§ **WORK REQUEST**:
Filter the entries and keep only the lines where the string "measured" appears.

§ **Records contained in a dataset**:
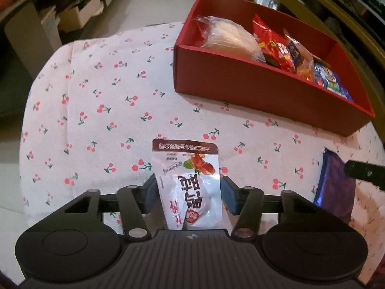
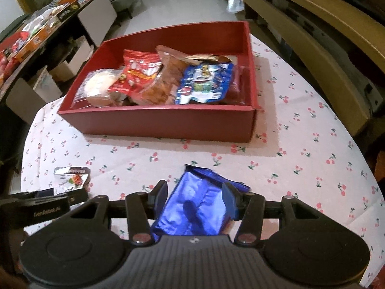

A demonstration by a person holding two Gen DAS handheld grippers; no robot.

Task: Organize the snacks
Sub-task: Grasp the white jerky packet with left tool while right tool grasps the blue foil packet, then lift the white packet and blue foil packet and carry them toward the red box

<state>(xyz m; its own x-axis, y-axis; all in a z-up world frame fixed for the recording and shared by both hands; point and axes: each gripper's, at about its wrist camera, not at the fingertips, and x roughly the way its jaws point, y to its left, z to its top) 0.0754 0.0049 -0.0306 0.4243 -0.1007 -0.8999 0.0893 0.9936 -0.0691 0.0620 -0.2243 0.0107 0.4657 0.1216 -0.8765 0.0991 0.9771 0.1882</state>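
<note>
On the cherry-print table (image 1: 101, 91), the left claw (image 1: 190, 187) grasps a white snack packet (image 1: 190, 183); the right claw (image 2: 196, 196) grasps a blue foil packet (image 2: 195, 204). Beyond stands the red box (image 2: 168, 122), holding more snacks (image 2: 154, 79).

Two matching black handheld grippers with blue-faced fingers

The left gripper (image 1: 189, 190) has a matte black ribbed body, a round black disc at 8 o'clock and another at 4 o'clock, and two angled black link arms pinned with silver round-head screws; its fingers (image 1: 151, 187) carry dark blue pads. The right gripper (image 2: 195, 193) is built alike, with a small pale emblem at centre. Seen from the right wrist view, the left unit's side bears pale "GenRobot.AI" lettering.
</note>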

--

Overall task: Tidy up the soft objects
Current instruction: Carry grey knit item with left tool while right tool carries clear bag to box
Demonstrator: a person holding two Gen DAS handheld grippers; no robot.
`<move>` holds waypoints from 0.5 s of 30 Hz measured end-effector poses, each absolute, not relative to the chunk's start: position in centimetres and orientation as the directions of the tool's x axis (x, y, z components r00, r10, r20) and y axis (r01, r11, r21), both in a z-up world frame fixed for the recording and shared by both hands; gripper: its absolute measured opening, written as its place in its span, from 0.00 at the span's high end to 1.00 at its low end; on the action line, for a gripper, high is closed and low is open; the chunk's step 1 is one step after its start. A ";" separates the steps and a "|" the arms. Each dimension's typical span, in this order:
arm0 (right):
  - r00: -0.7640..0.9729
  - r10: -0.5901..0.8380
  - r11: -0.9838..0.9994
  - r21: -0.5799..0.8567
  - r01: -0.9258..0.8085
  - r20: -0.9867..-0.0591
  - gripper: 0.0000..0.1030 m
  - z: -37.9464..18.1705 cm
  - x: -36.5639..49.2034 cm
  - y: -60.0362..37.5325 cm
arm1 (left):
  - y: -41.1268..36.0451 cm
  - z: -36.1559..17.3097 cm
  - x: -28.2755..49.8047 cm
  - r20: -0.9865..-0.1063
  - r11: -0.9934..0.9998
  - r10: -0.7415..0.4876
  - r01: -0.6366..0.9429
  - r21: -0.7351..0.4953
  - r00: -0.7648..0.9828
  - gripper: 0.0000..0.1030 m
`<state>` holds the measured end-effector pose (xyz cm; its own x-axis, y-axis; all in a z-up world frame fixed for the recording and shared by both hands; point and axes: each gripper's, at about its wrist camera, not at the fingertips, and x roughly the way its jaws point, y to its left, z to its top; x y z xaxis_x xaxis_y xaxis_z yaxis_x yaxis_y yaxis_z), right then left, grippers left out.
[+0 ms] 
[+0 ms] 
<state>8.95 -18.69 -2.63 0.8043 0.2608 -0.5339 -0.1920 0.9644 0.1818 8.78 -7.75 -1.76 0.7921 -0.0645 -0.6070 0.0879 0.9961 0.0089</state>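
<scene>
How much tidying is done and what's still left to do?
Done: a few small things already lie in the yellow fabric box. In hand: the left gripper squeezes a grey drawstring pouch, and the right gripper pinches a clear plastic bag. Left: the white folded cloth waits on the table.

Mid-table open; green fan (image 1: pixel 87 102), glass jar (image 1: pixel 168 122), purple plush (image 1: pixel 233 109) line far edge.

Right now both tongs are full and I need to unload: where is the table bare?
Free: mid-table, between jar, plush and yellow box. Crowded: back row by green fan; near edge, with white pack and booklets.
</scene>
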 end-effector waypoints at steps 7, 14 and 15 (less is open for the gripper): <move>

§ **TASK ANSWER**:
`<move>` holds waypoints from 0.5 s of 30 Hz measured end-effector poses, each absolute, not relative to the chunk's start: position in centimetres and orientation as the directions of the tool's x axis (x, y, z components r00, r10, r20) and y axis (r01, r11, r21), both in a z-up world frame fixed for the recording and shared by both hands; gripper: its absolute measured opening, written as its place in its span, from 0.00 at the span's high end to 1.00 at its low end; on the action line, for a gripper, high is closed and low is open; the chunk's step 1 is one step after its start. A ";" separates the steps and a "|" the arms. Each dimension's typical span, in this order:
`<state>` holds the measured end-effector pose (xyz cm; its own x-axis, y-axis; all in a z-up world frame fixed for the recording and shared by both hands; point and axes: each gripper's, at about its wrist camera, not at the fingertips, and x roughly the way its jaws point, y to its left, z to its top; x y z xaxis_x xaxis_y xaxis_z yaxis_x yaxis_y yaxis_z), right then left, grippers left out.

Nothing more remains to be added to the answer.